Problem statement:
The reply is a verbatim copy of the listing below with its images dropped.

Dataset section:
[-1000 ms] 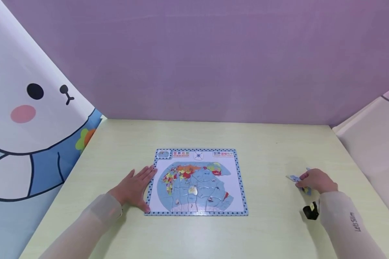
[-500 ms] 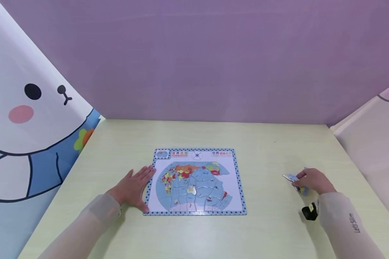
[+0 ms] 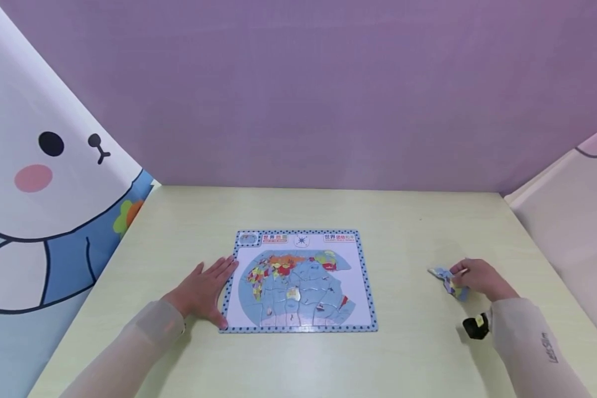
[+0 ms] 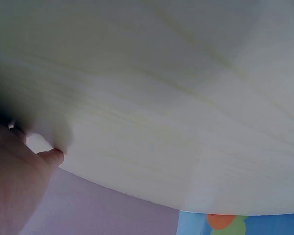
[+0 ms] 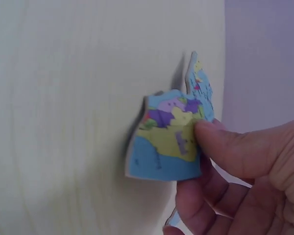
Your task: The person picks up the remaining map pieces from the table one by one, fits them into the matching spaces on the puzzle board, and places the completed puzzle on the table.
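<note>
A world map jigsaw puzzle (image 3: 298, 293) with a blue dotted border lies on the table, its right side showing a white gap between the pieces. Along the board's left edge my left hand (image 3: 203, 290) rests with fingers spread. To the right, just above the table, my right hand (image 3: 482, 277) pinches puzzle pieces between thumb and fingers. One is a blue puzzle piece with yellow and purple land (image 5: 169, 137), under the thumb. Behind it a narrower blue puzzle piece (image 5: 200, 88) sticks up. Part of another edge shows below, mostly hidden by the fingers.
The pale wooden table (image 3: 398, 232) meets a purple backdrop (image 3: 328, 99) at its far edge. A cartoon-printed sheet (image 3: 55, 221) stands at the left, a pale one (image 3: 577, 221) at the right. A small black device (image 3: 475, 326) sits at my right wrist.
My right hand has shifted slightly left, and the pieces in it have turned so more of their printed faces shows. The left hand stays on the board's edge.
</note>
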Available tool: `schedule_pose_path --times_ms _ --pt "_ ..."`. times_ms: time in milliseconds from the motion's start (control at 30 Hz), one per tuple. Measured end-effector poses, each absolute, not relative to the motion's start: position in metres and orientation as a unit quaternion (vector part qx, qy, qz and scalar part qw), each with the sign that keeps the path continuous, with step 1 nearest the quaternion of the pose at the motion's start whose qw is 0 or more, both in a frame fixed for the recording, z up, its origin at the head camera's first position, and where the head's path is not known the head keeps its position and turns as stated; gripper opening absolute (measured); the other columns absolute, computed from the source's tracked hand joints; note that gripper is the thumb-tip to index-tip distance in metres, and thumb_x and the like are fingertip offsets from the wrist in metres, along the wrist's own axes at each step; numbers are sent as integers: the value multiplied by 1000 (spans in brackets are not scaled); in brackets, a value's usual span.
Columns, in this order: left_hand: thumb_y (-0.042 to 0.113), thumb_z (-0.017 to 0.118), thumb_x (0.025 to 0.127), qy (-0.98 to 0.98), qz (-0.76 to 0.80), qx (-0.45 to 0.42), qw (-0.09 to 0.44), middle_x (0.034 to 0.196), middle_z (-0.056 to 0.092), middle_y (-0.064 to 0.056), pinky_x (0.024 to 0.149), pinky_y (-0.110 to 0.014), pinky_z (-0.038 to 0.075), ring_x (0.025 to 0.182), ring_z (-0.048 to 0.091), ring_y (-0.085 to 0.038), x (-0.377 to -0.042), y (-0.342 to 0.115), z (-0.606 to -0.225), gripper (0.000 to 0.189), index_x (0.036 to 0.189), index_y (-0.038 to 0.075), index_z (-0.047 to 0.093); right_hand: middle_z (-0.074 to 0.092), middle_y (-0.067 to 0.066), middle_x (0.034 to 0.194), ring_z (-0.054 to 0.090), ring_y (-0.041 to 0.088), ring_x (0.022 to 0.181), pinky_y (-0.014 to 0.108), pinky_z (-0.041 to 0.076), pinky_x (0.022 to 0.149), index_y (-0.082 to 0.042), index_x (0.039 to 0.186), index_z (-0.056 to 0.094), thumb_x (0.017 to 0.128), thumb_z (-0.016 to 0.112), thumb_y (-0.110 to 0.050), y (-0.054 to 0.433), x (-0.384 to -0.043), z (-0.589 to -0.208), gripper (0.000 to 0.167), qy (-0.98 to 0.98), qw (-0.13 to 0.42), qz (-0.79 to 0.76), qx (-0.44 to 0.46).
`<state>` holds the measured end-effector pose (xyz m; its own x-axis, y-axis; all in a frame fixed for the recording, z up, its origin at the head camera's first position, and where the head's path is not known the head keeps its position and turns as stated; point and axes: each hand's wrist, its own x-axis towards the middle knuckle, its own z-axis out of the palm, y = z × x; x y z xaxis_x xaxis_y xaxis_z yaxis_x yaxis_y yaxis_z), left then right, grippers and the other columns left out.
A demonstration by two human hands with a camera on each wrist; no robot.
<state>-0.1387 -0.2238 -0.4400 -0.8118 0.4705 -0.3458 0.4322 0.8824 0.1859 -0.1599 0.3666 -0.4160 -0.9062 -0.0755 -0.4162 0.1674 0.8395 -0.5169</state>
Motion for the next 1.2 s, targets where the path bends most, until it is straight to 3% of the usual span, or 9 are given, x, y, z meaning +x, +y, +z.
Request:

Task output:
[-1000 ms] 
[-500 ms] 
[+0 ms] 
[+0 ms] 
[+0 ms] 
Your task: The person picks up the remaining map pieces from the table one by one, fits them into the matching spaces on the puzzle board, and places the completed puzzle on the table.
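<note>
A world map jigsaw puzzle (image 3: 298, 293) with a blue dotted border lies on the table, its right side showing a white gap between the pieces. Along the board's left edge my left hand (image 3: 203, 290) rests with fingers spread. To the right, just above the table, my right hand (image 3: 482, 277) pinches puzzle pieces between thumb and fingers. One is a blue puzzle piece with yellow and purple land (image 5: 169, 137), under the thumb. Behind it a narrower blue puzzle piece (image 5: 200, 88) sticks up. Part of another edge shows below, mostly hidden by the fingers.
The pale wooden table (image 3: 398, 232) meets a purple backdrop (image 3: 328, 99) at its far edge. A cartoon-printed sheet (image 3: 55, 221) stands at the left, a pale one (image 3: 577, 221) at the right. A small black device (image 3: 475, 326) sits at my right wrist.
My right hand has shifted slightly left, and the pieces in it have turned so more of their printed faces shows. The left hand stays on the board's edge.
</note>
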Available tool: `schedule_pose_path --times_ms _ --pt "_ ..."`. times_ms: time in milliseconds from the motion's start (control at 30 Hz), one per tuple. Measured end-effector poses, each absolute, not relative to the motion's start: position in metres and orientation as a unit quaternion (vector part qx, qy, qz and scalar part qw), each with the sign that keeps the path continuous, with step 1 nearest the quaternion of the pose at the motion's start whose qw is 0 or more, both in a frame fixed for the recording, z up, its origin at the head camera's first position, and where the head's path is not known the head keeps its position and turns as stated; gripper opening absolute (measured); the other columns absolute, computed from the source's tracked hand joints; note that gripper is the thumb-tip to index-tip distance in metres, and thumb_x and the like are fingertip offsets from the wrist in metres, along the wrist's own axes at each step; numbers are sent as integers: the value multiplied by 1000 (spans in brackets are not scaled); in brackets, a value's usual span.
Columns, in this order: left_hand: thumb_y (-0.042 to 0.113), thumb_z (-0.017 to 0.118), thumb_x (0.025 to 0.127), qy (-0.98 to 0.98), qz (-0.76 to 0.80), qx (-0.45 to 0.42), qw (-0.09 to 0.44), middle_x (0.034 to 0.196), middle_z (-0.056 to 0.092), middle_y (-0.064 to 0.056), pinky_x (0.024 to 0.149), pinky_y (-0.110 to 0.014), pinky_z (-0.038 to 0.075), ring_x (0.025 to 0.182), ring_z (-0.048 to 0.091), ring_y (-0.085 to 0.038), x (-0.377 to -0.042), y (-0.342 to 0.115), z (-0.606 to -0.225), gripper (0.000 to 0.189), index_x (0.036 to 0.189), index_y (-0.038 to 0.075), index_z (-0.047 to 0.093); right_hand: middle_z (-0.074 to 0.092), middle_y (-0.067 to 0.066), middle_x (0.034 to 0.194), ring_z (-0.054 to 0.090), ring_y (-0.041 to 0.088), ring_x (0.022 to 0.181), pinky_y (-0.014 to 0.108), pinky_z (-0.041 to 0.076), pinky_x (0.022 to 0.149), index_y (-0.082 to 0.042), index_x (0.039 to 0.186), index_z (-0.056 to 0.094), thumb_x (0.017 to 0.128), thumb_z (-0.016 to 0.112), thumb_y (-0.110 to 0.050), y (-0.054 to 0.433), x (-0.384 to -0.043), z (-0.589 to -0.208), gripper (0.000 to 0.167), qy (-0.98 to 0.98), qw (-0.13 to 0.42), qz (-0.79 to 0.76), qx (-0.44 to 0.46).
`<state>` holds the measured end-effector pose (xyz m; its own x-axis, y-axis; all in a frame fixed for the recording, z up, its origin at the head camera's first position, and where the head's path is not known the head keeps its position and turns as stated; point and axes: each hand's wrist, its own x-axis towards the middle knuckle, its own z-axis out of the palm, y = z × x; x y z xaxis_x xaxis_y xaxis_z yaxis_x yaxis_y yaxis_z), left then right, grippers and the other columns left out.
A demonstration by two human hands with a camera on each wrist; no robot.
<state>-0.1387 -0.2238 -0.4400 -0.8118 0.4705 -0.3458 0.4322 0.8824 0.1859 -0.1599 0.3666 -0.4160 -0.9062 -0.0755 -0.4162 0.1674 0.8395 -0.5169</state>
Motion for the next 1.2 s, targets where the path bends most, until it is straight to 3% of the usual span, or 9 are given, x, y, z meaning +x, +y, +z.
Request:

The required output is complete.